Attorney argues statute of limitations ran out in Norwalk armed robbery case
STAMFORD — A public defender says charges against his client — accused of shooting a woman during a brazen robbery in a Norwalk grocery store parking lot — should be dismissed because the statute of limitations ran out.
Barry Butler, the Stamford courthouse’s lead public defender, said police arrested his client on a John Doe DNA warrant months after the five-year statute of limitations ran out on the October 2012 incident at the Norwalk Stop & Shop on Connecticut Avenue.
His client, Terrence Police, 34, of Waterbury, was charged in May with first-degree robbery and first-degree assault. Police is being held at the Bridgeport Correctional Center unable to post a $150,000 court appearance bond.

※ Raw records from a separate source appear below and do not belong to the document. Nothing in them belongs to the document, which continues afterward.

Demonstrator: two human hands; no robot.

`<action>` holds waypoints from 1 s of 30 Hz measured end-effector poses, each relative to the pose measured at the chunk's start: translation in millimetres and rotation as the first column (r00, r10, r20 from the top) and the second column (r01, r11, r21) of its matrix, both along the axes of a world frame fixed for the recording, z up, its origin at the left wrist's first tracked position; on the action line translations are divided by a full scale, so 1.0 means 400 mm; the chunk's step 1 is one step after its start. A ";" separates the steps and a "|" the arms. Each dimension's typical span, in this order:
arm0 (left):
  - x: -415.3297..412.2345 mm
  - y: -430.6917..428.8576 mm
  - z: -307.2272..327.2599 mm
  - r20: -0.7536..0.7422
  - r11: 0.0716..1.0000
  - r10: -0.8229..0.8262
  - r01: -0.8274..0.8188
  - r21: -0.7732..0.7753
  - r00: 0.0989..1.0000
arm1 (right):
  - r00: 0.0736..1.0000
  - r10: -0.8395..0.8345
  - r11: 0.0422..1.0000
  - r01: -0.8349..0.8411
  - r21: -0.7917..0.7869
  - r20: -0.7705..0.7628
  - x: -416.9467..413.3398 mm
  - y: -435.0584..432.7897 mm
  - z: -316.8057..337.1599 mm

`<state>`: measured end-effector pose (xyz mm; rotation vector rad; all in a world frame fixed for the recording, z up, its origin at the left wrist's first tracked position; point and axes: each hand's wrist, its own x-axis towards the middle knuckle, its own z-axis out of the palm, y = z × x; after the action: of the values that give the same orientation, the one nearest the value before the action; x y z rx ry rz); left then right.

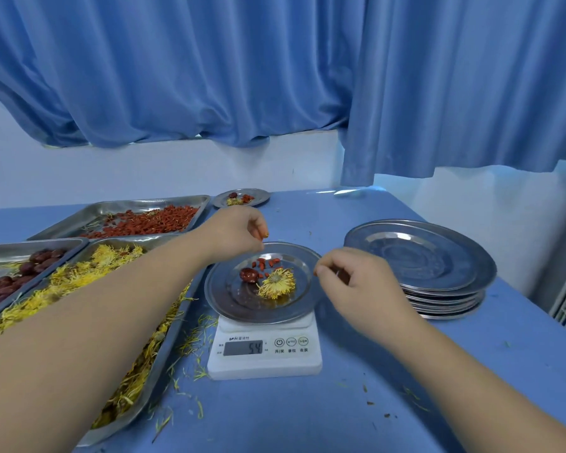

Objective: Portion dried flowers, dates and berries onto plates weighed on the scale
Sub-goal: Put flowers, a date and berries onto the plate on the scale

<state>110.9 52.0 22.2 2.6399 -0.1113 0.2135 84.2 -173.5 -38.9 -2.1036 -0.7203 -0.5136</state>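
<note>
A steel plate [223,297] rests on the white scale [264,351], whose display reads 54. On the plate lie a yellow dried flower [276,282], a dark red date [249,275] and several red berries [268,263]. My left hand [236,233] hovers over the plate's far left rim, its fingers curled and pinching something small and orange-red, probably berries. My right hand [350,276] is at the plate's right rim, fingers curled; a red speck shows at its fingertips.
Three steel trays stand at left: berries [144,222], dates [10,279], flowers [89,273]. A filled plate [241,197] sits at the back. A stack of empty plates [422,259] is at right. Loose petals litter the blue table [307,413].
</note>
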 end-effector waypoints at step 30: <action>-0.182 0.102 -0.101 -0.079 -0.021 -0.038 -0.080 -0.997 0.996 | 0.714 0.137 0.918 0.168 0.359 -0.687 -0.004 0.042 -0.042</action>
<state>38.0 93.0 -18.1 1.0596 0.1089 0.0997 82.6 -156.7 -55.6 -1.7082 -0.1206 0.1600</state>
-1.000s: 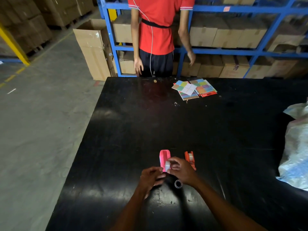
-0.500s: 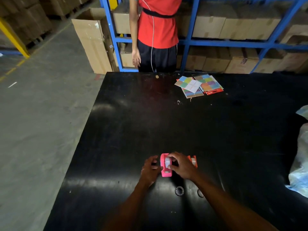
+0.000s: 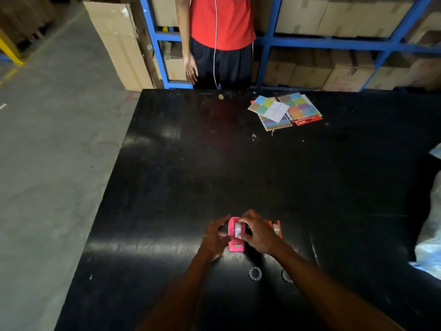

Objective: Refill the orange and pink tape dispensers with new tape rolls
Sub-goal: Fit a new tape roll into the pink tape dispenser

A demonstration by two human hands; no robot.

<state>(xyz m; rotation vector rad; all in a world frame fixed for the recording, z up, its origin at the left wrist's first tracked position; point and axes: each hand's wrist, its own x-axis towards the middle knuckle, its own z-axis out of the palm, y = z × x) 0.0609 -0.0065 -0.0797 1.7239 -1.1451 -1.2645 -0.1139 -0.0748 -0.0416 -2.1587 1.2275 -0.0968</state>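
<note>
The pink tape dispenser stands on the black table with a white tape roll seated in its top. My left hand holds the dispenser's left side. My right hand presses its fingers on the roll from the right. The orange dispenser stands just right of my right hand, partly hidden, with a clear roll in it. Two empty tape cores lie on the table near my right forearm; the other core is half hidden.
Colourful card packs lie at the table's far side. A person in a red shirt stands beyond the far edge, before blue shelving full of cartons. A white plastic bag sits at the right edge. Concrete floor lies left.
The pink dispenser went from lifted and tilted to standing on the table, and the roll now sits inside it. Both hands stayed on it. The camera tilted downward.
</note>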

Stamford State’s Attorney Richard Colangelo said his office plans to fight Butler’s motion and will file a response next month.
“At the time the warrant was signed, I believe the state had the ability to sign a John Doe warrant and that will be our position,” Colangelo said.
According to the 16-page motion to dismiss, a man approached a woman outside the grocery store and shot her in the abdomen after she gave him four diamond and platinum rings as well as her Apple iPhone around 1:30 p.m. on Oct. 10, 2012.
The man ran across Connecticut Avenue and disappeared, but security cameras helped police track the suspect and find several items of clothing, a gun and pink phone cover that belonged to the woman. The profile was entered into the state’s Combined Index DNA Identification System, but a match was not found.
In late 2012, police received an anonymous tip from a man who claimed his cousin looked like the suspect in the video that was released to the public. The man said his cousin, Police, also told family members about shooting the woman in the parking lot, according to the defense motion.
Investigators discovered Police was a felon and his DNA had been in the state database since 2008.
With the statute of limitations approaching, Norwalk police wrote an arrest affidavit in April 2017 for a John Doe, an unknown suspect with the DNA profile of the robber. A judge signed the warrant, which remained unserved while the statute of limitations ran out five months later.
Investigators arrested Police this spring and took another DNA swab, which matched the sample taken from the Norwalk robbery evidence, the motion said. The report said the DNA could have come from three other contributors, but it was between 1.2 billion and 100 billion times more likely that it came from Police, the motion said.
But Butler said the Connecticut Constitution and the U.S. Constitution’s 8th and 14th amendments require the charges be dismissed because there is no justification for continuing prosecution of the case after the statute of limitations ran out.
Butler says investigators could have arrested Police after his cousin came forward and since they already had his DNA on file.
Butler also points out precedents in U.S. Supreme Court cases, including one involving Robert Toussie, who had his 1967 conviction tossed for failing to register for the draft in 1959.
“Such a limitation is designed to protect individuals from having to defend themselves against charges when the basic facts may have become obscured by the passage of time and to minimize the danger of official punishment because of acts in the far-distant past,” Justice Hugo Black wrote in that Supreme Court decision.
Butler also pointed out the state Legislature, not the courts, establish the statute of limitations. Most serious felonies, including murder and kidnapping, do not have prosecution limits. Butler also said most John Doe warrants are filed in sexual assault cases.
“While Connecticut can weigh in on either side of the issue of whether the statute of limitations could be tolled by the use of a John Doe warrant, the particular facts of this single isolated non-sexual assault case calls for the dismissal of charges in this matter,” Butler wrote.